Required action » Your task is to gather the lines below that hold the string "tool".

━━━━

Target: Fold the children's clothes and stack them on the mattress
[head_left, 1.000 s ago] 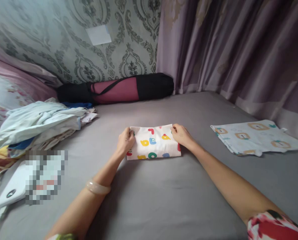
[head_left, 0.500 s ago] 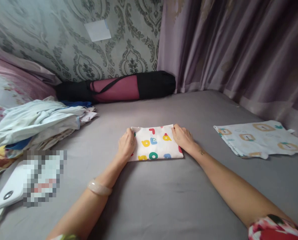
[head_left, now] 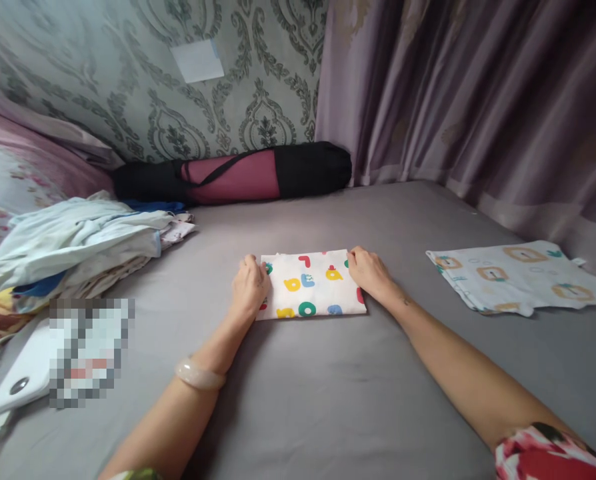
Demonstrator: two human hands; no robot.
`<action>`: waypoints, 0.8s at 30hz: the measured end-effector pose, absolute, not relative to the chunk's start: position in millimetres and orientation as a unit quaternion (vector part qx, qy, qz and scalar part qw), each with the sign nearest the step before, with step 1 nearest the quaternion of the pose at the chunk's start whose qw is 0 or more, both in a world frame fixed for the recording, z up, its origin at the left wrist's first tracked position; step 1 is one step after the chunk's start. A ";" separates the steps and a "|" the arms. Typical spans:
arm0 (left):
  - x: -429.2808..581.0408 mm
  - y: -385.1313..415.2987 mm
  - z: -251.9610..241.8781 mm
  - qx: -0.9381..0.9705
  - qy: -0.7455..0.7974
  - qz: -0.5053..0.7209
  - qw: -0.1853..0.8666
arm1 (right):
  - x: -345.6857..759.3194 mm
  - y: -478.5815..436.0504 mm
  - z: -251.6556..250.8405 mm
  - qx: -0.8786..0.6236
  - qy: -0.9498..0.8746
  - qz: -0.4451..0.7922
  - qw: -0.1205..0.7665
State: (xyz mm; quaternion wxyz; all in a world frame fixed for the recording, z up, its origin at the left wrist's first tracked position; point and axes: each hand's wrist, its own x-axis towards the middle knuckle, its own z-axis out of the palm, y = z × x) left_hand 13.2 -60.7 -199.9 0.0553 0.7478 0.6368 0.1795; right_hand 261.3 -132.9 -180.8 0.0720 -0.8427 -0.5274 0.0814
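a person is leaning both arms forward over a grey sheet (head_left: 318, 400), and a folded white cloth (head_left: 314, 295) with colourful letter-like prints is lying flat on it, between the two hands. the right hand (head_left: 371, 273) is grasping the cloth's far right corner, thumb and fingers pinching the fabric. the left hand (head_left: 251, 287) is touching the left edge with curled fingers; whether they are gripping it or only pressing on it cannot be told. a pale bangle (head_left: 201, 375) is circling the left forearm. well apart on the right, a pale cloth with tan prints (head_left: 508, 275) is lying on the sheet. on the left, a heap of clothes (head_left: 83, 243) is sitting crumpled. behind, a long black and maroon bag (head_left: 235, 177) is resting along the patterned wall (head_left: 278, 47), its right end lying beside a purple curtain (head_left: 403, 87).
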 end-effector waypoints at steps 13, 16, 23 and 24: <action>51.2 -104.1 -203.8 0.896 0.432 0.105 0.018 | 195.0 -151.8 -204.3 -0.657 -0.743 0.008 0.128; 51.4 -105.6 -207.3 0.892 0.445 0.075 0.028 | 196.8 -153.7 -209.7 -0.661 -0.741 0.016 0.117; 50.3 -107.0 -211.5 0.887 0.456 0.070 0.017 | 196.5 -153.7 -211.3 -0.670 -0.735 -0.002 0.110; 50.6 -107.3 -212.2 0.887 0.457 0.070 0.014 | 195.9 -153.6 -211.6 -0.672 -0.733 -0.004 0.107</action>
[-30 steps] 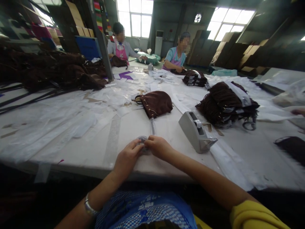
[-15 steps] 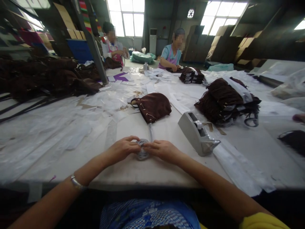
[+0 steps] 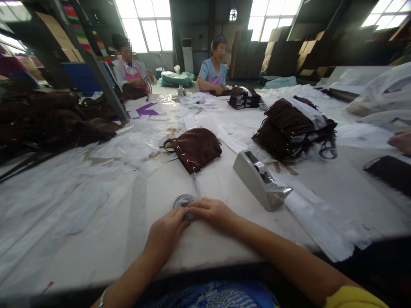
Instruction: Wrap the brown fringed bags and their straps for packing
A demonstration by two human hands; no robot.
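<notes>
A coiled grey strap (image 3: 183,199) lies on the table before me, its tail running toward a dark brown drawstring bag (image 3: 198,149). The strap looks wrapped in clear film. My left hand (image 3: 167,231) is closed on the near side of the coil. From the right, my right hand (image 3: 214,213) presses its fingertips on the same edge, touching the left fingers. Both sets of fingertips partly hide the coil. The bag rests on its side, with metal eyelets along its gathered mouth and a small loop at the left.
Right of my hands stands a grey tape dispenser (image 3: 261,179). Stacked fringed brown bags (image 3: 293,128) lie behind it, a dark heap of bags (image 3: 54,115) at left. Plastic sheets (image 3: 93,188) cover the left side. Two people work across the table; another hand (image 3: 401,142) shows at right.
The view has turned to the right. My left hand has shifted from the coil's left side to its near edge, and my right hand has followed to the near edge.
</notes>
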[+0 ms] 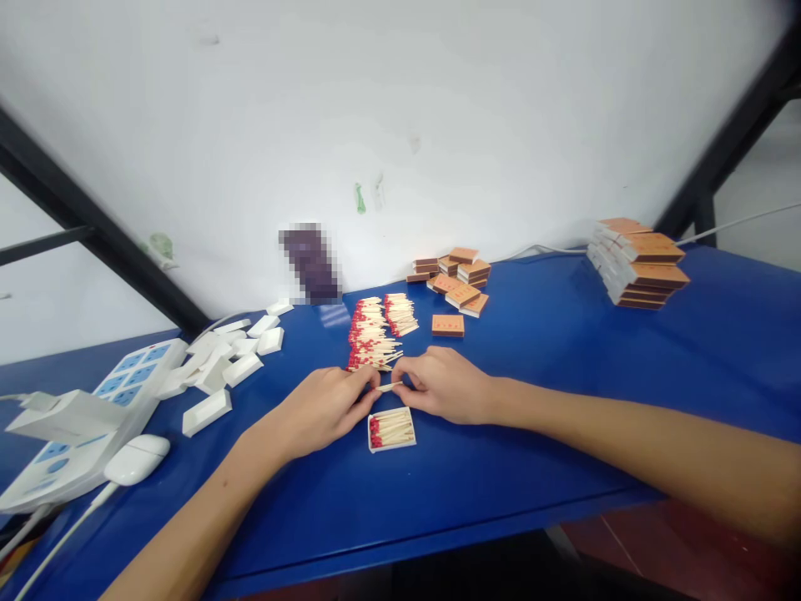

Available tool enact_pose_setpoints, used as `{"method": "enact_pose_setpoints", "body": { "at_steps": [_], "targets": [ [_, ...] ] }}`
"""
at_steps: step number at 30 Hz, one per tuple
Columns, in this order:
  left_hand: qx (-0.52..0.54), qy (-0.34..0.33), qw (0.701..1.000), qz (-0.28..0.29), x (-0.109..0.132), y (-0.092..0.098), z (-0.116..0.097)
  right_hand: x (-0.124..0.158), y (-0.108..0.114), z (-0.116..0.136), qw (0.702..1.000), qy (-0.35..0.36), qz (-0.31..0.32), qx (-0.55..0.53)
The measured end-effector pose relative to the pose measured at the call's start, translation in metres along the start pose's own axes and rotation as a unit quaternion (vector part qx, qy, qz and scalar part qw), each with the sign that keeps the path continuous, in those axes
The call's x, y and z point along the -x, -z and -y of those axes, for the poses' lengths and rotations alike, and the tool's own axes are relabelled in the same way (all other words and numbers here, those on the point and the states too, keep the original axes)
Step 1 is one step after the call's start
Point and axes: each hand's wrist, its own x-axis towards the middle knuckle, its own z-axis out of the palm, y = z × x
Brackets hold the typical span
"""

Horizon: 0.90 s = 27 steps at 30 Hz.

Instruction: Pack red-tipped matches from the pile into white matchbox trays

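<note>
My left hand (325,406) and my right hand (441,386) meet over the blue table (563,401), fingers pinched together on a few matchsticks (389,386) held between them. Just below the fingertips lies a small white matchbox tray (392,429) partly filled with red-tipped matches. Behind the hands sits a loose pile of red-tipped matches (375,332).
Several empty white trays (219,367) lie at the left, beside a white power strip (81,417) and a white earbud case (136,458). Orange matchbox sleeves (455,280) are heaped at the back, one lone sleeve (448,325) in front, and a taller stack (638,263) stands far right.
</note>
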Motion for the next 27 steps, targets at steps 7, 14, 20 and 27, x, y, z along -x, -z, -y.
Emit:
{"method": "enact_pose_setpoints", "body": {
  "at_steps": [7, 14, 20, 27],
  "targets": [
    [0.143, 0.005, 0.989, 0.043, 0.005, 0.019, -0.013, 0.012, 0.009, 0.012, 0.995, 0.062, 0.014, -0.077],
    [0.182, -0.009, 0.983, 0.037, 0.005, 0.014, -0.016, 0.015, 0.009, 0.014, 0.987, 0.123, 0.064, -0.076],
    [0.166, -0.007, 0.986, 0.015, 0.005, 0.013, -0.013, 0.015, 0.006, 0.012, 0.985, 0.145, 0.052, -0.075],
    [0.145, -0.003, 0.989, 0.022, 0.003, 0.013, -0.009, 0.014, 0.007, 0.009, 0.982, 0.166, 0.056, -0.064]
  ]
}}
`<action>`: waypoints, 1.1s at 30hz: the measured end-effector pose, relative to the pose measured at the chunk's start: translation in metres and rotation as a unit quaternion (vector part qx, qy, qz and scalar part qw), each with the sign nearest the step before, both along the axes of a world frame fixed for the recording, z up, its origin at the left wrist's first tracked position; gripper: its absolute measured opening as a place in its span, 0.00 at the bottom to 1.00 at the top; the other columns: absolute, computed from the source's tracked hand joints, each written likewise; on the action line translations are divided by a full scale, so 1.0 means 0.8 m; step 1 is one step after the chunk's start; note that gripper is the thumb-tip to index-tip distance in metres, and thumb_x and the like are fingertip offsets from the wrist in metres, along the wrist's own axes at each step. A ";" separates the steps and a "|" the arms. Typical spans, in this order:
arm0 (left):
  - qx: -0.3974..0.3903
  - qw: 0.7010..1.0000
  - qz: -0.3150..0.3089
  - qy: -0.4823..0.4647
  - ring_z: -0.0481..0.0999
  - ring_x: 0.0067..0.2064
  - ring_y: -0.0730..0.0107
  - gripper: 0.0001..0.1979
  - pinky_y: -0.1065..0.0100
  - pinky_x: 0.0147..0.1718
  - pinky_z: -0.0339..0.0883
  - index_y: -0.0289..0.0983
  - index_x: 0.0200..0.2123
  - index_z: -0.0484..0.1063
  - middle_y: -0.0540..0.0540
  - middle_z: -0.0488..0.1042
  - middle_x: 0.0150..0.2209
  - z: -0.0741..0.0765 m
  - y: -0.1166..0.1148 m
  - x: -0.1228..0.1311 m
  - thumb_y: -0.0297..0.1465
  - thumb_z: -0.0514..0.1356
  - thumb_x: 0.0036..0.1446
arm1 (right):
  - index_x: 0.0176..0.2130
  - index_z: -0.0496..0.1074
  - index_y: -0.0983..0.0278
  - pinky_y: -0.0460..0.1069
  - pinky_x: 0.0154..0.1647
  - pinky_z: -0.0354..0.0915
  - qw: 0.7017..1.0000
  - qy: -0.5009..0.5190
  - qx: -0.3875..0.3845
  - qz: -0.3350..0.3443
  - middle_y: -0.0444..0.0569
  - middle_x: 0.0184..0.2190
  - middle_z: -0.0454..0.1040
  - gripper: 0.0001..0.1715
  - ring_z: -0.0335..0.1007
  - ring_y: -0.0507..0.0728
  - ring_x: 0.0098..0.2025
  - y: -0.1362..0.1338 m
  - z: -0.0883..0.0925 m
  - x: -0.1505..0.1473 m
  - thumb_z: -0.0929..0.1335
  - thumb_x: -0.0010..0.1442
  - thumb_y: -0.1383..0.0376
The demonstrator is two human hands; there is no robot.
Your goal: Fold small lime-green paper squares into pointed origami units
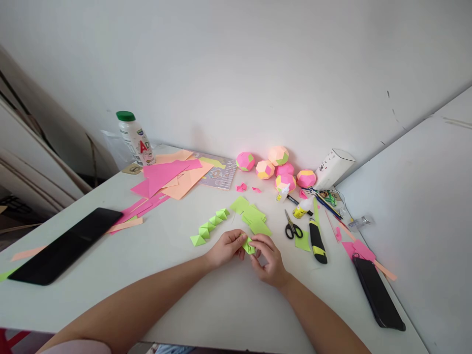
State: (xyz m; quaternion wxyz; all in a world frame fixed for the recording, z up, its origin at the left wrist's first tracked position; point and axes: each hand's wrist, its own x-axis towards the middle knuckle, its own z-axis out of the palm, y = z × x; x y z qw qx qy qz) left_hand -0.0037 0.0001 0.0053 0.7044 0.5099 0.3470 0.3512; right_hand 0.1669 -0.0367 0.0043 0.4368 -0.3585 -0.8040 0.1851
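A small folded piece of green paper (248, 245) is pinched between my two hands above the middle of the table. My left hand (226, 246) grips its left side with thumb and fingers. On its right side, the fingertips of my right hand (271, 259) close on the paper. Just beyond my hands lies a loose pile of green paper pieces (251, 214). To the left, several folded green paper units (209, 226) stand in a slanting row. Black-handled scissors (293, 228) rest to the right of my right hand.
Faceted paper balls (279, 156) sit by the wall. A utility knife (317, 241), glue bottle (302, 208) and phone (379, 292) lie on the right. Pink paper sheets (162, 179), a white bottle (135, 140) and a black tablet (66, 246) occupy the left.
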 end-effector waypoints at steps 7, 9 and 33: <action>-0.001 1.000 -0.002 -0.003 0.66 0.18 0.76 0.20 0.73 0.22 0.56 0.36 0.26 0.64 0.53 0.68 0.16 -0.003 0.002 0.000 0.49 0.56 0.52 | 0.49 0.66 0.63 0.47 0.27 0.69 1.000 0.005 0.028 0.004 0.56 0.44 0.68 0.20 0.69 0.54 0.33 0.002 -0.001 0.000 0.63 0.55 0.72; 0.007 1.000 -0.005 0.002 0.65 0.18 0.76 0.20 0.73 0.21 0.56 0.36 0.26 0.64 0.53 0.68 0.15 -0.003 0.002 0.001 0.49 0.56 0.52 | 0.49 0.66 0.63 0.47 0.26 0.69 1.000 0.007 0.029 0.002 0.55 0.44 0.68 0.20 0.68 0.53 0.32 0.003 -0.002 0.000 0.63 0.55 0.72; 0.008 1.000 -0.005 0.008 0.65 0.17 0.76 0.19 0.74 0.19 0.54 0.36 0.26 0.63 0.54 0.67 0.14 -0.010 0.002 -0.001 0.47 0.54 0.55 | 0.48 0.67 0.63 0.45 0.25 0.69 1.000 0.003 0.005 -0.002 0.53 0.40 0.72 0.17 0.68 0.51 0.29 0.003 -0.004 0.001 0.63 0.59 0.70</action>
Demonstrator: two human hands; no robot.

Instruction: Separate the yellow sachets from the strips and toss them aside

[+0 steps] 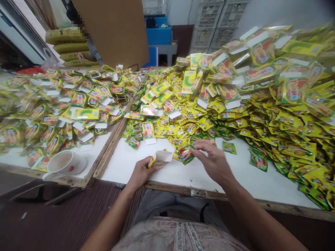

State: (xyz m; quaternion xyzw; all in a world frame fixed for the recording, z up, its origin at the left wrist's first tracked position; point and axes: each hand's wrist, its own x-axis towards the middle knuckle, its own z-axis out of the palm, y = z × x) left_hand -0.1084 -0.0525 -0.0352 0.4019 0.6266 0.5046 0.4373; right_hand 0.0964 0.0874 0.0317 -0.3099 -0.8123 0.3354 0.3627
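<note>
My left hand (142, 172) is wrapped around a small yellow-green carton (160, 161) whose white end flap stands open toward the right. Just right of the carton, my right hand (210, 158) pinches a green and red sachet (187, 155) by its edge. The sachet is apart from the carton's mouth. Loose yellow sachets (180, 134) lie beyond both hands, and a single green sachet (229, 147) rests on the white tabletop to the right of my right hand. A carton with its white flap out (148, 131) lies just beyond my left hand.
Many flap-ended cartons (86, 113) cover the left table, where a white cup (61, 162) sits near the front edge. A tall heap of sachets (282, 129) with cartons on top fills the right. A wooden edge strip (115, 139) divides the tables. Stacked sacks (70, 47) stand behind.
</note>
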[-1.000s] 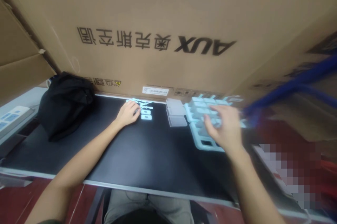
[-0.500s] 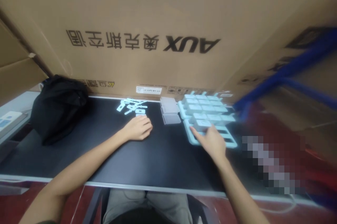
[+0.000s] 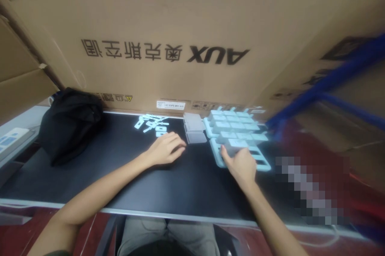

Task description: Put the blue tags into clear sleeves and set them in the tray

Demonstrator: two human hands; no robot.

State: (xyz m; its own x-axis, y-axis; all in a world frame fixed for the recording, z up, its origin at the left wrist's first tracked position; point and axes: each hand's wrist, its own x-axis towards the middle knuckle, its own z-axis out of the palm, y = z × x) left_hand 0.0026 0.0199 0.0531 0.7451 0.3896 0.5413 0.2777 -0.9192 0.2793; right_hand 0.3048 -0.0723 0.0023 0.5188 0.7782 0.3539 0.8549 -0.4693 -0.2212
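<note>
My right hand [image 3: 243,164] grips a light blue popsicle mold [image 3: 236,144] at the near side of a blue slotted rack [image 3: 217,159], thumb on its left side. Several more popsicle molds [image 3: 233,121] with handles stand in rows behind it in the rack. My left hand [image 3: 167,148] hovers low over the dark tabletop, fingers loosely bent with a gap to the thumb and no object visible in it. Just beyond it lies a loose pile of pale blue popsicle sticks [image 3: 152,122]. Translucent plastic lids [image 3: 195,127] lie between the pile and the rack.
A black cloth bag [image 3: 70,125] sits on the left of the black table [image 3: 132,192]. A large cardboard box [image 3: 168,11] walls off the back. At right runs a blue metal frame [image 3: 325,81]. A white box [image 3: 13,142] is at far left; an area at right is pixelated.
My left hand has moved right, away from the stick pile, and its fingers have loosened. My right hand stays at the mold, which looks slightly raised and tilted.
</note>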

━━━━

Response to the task »
Available tool enact_pose_setpoints, used as `{"method": "enact_pose_setpoints", "body": { "at_steps": [_], "targets": [ [_, ...] ] }}`
The call's x, y and z point along the -x, -z and -y of those axes, for the poses' lengths and rotations alike, and the tool's own axes are relabelled in the same way (all other words and numbers here, those on the point and the states too, keep the original axes)

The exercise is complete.